Journeying Back to Self

Chris and I wish you and your family a wonderful New Year.

It’s been fifteen years since Chris was first hospitalized and more than that since he began to show symptoms of psychosis.

Today’s is my last post.

Thank you friends and readers for joining this blog and sticking with us. I started this blog in 2009, and recently welcomed my 150th follower. Thank you for your comments, thank you for personally getting in touch with me and sharing your own stories.

Chris is much older than when we started out and I’ve said and done all that can be said and done. The blog will still be here for reference and entertainment purposes only. My New Year’s project is to improve the categorization of my posts to make the blog more accessible. Pick a post, any post, and you may find something informative or just fun to read. If you would like a condensed version of the journey, do consider purchasing my book. I can guarantee, you’ll love it.

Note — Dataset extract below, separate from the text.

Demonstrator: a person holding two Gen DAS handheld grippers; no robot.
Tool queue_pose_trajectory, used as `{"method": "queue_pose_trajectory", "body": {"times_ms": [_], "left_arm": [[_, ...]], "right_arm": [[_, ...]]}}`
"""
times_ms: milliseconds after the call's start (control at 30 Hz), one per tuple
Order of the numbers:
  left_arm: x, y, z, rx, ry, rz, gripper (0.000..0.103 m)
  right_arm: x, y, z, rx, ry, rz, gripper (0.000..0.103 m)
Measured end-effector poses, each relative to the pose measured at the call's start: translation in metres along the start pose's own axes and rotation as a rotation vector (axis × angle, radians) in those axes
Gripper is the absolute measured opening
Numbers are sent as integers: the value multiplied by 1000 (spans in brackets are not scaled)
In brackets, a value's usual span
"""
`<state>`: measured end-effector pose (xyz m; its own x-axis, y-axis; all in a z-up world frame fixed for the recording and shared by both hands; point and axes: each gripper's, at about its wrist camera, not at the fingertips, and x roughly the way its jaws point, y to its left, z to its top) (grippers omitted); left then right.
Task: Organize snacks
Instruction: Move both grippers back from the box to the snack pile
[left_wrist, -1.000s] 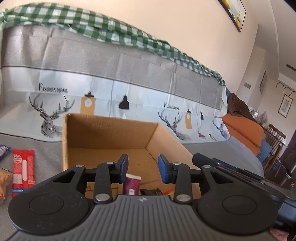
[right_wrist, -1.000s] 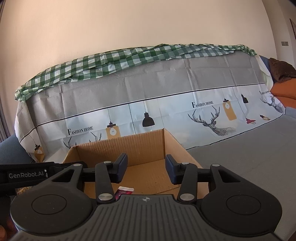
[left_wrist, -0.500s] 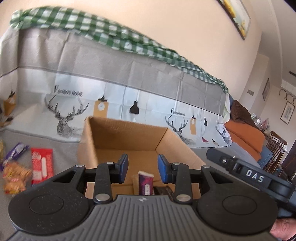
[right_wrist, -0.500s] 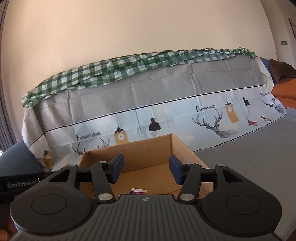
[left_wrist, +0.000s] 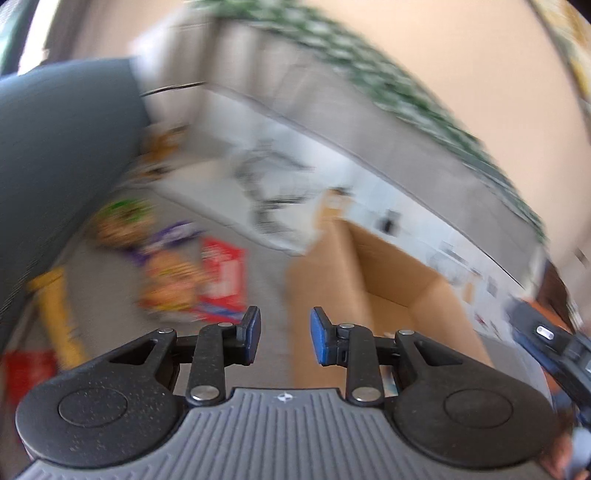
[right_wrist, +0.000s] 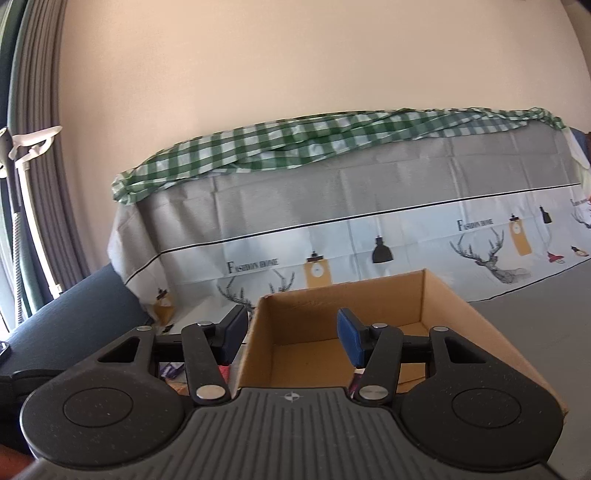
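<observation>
I see the cardboard box (right_wrist: 373, 332) on the couch seat (right_wrist: 546, 332), in front of the covered backrest (right_wrist: 369, 206). Snack packets (left_wrist: 192, 273) lie left of the box.

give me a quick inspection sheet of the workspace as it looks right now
surface: grey cloth over the work area, deer-print sheet behind it
job's things: open cardboard box; snack packets lying left of it, blurred, including a red packet
clutter: yellow item at far left, too blurred to name
grippers: left claw open and empty, aimed between the packets and the box; right claw open and empty, over the box's near left corner
cables: nothing seen
surroundings: green checked cloth, beige wall, grey curtain
</observation>
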<state>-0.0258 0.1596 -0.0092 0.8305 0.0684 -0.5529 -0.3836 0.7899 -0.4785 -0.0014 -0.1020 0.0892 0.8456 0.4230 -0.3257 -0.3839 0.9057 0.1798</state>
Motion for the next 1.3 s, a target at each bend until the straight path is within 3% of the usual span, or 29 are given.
{"method": "queue_pose_trajectory", "body": {"times_ms": [100, 200, 267, 500, 600, 733, 800, 900, 1033, 1167, 1300], "left_arm": [[-4, 34, 3, -123, 9, 173, 35], [-4, 60, 6, -215, 32, 329, 62], [-4, 69, 8, -230, 49, 417, 87], [7, 88, 2, -290, 109, 571, 91], [17, 97, -1, -339, 160, 596, 91], [25, 107, -1, -368, 172, 634, 91], [26, 109, -1, -369, 176, 634, 90], [28, 105, 0, -307, 183, 646, 74], [30, 92, 2, -238, 170, 590, 27], [35, 83, -1, -194, 201, 534, 26], [42, 76, -5, -208, 261, 386, 26]], "right_arm": [[-1, 9, 0, -4, 7, 26, 56], [-3, 16, 1, -12, 11, 53, 56], [-4, 20, 2, -21, 11, 64, 56], [-4, 22, 2, -26, 20, 83, 56], [-3, 23, 2, -27, 21, 83, 57], [-4, 20, 3, -29, 20, 77, 57], [-3, 17, 4, -28, 19, 72, 57], [-2, 12, 5, -19, 20, 63, 58], [-1, 9, 6, -13, 21, 59, 59], [1, 12, 4, -25, 26, 63, 59], [2, 18, 3, -50, 28, 72, 59]]}}
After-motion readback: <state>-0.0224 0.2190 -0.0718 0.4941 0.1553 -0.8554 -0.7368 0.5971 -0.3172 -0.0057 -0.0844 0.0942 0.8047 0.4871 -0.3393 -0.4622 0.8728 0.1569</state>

Just when I thought Chris had plateaued, something surprising happened. Chris’s motor tics have greatly diminished. I’ve noticed, too, that he is taking more initiative, such as going regularly to the gym and by speaking up for himself. The newfound initiative is a welcome sign because the negative symptoms of schizophrenia (motivation/initiative) are the hardest to treat and are what keeps most people with serious mental illness from working or studying.

This sudden shift appears to have been caused by his being prescribed an antidepressant back in August for his OCD symptoms (in addition to the Abilify he has been taking on and off at low doses for years). We learned that an antidepressant could reduce the tics. I’m now wondering if his problem all along has been some form of OCD and underlying depression that got labelled schizophrenia. These labels (and the drugs that are prescribed to treat the symptoms) are increasingly interchangeable (but not always effective).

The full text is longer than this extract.